▶ _Provided data_
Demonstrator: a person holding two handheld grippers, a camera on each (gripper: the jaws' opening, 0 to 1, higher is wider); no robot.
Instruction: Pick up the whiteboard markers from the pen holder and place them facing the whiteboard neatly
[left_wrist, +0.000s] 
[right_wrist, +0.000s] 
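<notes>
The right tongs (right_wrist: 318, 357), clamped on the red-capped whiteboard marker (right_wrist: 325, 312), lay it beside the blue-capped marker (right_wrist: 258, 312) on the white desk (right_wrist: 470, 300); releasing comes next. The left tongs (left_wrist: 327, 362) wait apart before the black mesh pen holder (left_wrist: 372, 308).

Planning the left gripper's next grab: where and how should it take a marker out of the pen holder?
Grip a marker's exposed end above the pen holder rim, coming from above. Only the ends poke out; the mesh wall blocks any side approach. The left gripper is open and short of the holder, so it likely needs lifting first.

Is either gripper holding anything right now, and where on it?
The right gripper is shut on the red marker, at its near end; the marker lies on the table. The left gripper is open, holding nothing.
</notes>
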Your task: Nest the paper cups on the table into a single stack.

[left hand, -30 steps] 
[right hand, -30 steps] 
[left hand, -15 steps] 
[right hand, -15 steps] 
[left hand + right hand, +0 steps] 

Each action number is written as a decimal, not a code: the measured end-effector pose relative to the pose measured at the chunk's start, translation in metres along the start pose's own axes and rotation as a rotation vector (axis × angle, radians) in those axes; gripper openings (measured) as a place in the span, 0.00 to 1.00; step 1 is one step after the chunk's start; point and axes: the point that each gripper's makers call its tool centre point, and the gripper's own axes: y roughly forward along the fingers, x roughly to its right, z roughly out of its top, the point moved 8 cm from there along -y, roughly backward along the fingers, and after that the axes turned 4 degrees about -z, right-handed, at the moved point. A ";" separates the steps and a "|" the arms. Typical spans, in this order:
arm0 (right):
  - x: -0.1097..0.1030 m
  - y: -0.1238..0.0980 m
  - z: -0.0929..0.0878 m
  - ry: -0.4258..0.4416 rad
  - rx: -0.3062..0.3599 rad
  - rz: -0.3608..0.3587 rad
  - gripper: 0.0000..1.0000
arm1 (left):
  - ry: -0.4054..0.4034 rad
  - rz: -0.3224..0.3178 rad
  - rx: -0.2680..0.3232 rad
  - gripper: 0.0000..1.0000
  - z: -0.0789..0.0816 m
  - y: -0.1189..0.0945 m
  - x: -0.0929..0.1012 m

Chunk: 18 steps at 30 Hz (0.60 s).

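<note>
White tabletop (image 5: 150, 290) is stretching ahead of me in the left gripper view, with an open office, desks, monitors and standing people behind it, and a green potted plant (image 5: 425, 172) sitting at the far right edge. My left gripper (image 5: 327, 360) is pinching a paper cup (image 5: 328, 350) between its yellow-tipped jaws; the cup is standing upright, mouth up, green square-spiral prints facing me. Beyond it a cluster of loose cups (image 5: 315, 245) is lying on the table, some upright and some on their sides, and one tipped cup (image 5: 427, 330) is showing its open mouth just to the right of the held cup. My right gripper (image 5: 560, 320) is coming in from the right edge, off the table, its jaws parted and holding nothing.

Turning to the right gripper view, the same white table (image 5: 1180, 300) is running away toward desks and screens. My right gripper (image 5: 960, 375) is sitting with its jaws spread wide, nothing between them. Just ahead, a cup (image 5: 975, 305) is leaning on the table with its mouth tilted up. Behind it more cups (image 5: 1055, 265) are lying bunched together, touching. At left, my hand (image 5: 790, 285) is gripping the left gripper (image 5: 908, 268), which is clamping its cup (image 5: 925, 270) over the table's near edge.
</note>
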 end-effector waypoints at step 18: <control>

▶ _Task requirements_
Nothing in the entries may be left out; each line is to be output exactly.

▶ _Written response_
Demonstrator: a person holding two handheld grippers, a camera on each (gripper: the jaws' opening, 0 to 1, higher is wider); no robot.
Instruction: Pick up the whiteboard markers from the pen holder and place them facing the whiteboard neatly
[left_wrist, +0.000s] 
[right_wrist, +0.000s] 
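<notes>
The right tongs (right_wrist: 318, 357), clamped on the red-capped whiteboard marker (right_wrist: 325, 312), lay it beside the blue-capped marker (right_wrist: 258, 312) on the white desk (right_wrist: 470, 300); releasing comes next. The left tongs (left_wrist: 327, 362) wait apart before the black mesh pen holder (left_wrist: 372, 308).

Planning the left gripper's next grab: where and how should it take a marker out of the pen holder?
Grip a marker's exposed end above the pen holder rim, coming from above. Only the ends poke out; the mesh wall blocks any side approach. The left gripper is open and short of the holder, so it likely needs lifting first.

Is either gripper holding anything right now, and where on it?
The right gripper is shut on the red marker, at its near end; the marker lies on the table. The left gripper is open, holding nothing.
</notes>
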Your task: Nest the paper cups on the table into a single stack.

[left hand, -30 steps] 
[right hand, -30 steps] 
[left hand, -15 steps] 
[right hand, -15 steps] 
[left hand + right hand, +0 steps] 

Each action number is written as a decimal, not a code: the measured end-effector pose relative to the pose measured at the chunk's start, translation in metres along the start pose's own axes and rotation as a rotation vector (axis × angle, radians) in those axes; gripper openings (measured) as a place in the span, 0.00 to 1.00; step 1 is one step after the chunk's start; point and axes: the point that each gripper's makers call its tool centre point, and the gripper's own axes: y roughly forward along the fingers, x roughly to its right, z roughly out of its top, the point moved 8 cm from there along -y, roughly backward along the fingers, and after that the axes turned 4 degrees about -z, right-handed, at the moved point. A ";" separates the steps and a "|" the arms. Typical spans, in this order:
arm0 (right):
  - x: -0.1097..0.1030 m
  - y: -0.1238..0.0980 m
  - z: -0.0929..0.0878 m
  - ry: -0.4258..0.4416 rad
  - rx: -0.3062..0.3599 rad
  - rz: -0.3608..0.3587 rad
  - gripper: 0.0000..1.0000
arm1 (left):
  - ry: -0.4054..0.4034 rad
  - rz: -0.3224..0.3178 rad
  - rx: -0.2680..0.3232 rad
  - gripper: 0.0000..1.0000
  - z: -0.0789..0.0816 m
  - y: -0.1189..0.0945 m
  - x: -0.0929..0.1012 m

Chunk: 18 steps at 30 Hz (0.60 s).

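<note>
White tabletop (image 5: 150, 290) is stretching ahead of me in the left gripper view, with an open office, desks, monitors and standing people behind it, and a green potted plant (image 5: 425, 172) sitting at the far right edge. My left gripper (image 5: 327, 360) is pinching a paper cup (image 5: 328, 350) between its yellow-tipped jaws; the cup is standing upright, mouth up, green square-spiral prints facing me. Beyond it a cluster of loose cups (image 5: 315, 245) is lying on the table, some upright and some on their sides, and one tipped cup (image 5: 427, 330) is showing its open mouth just to the right of the held cup. My right gripper (image 5: 560, 320) is coming in from the right edge, off the table, its jaws parted and holding nothing.

Turning to the right gripper view, the same white table (image 5: 1180, 300) is running away toward desks and screens. My right gripper (image 5: 960, 375) is sitting with its jaws spread wide, nothing between them. Just ahead, a cup (image 5: 975, 305) is leaning on the table with its mouth tilted up. Behind it more cups (image 5: 1055, 265) are lying bunched together, touching. At left, my hand (image 5: 790, 285) is gripping the left gripper (image 5: 908, 268), which is clamping its cup (image 5: 925, 270) over the table's near edge.
</note>
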 end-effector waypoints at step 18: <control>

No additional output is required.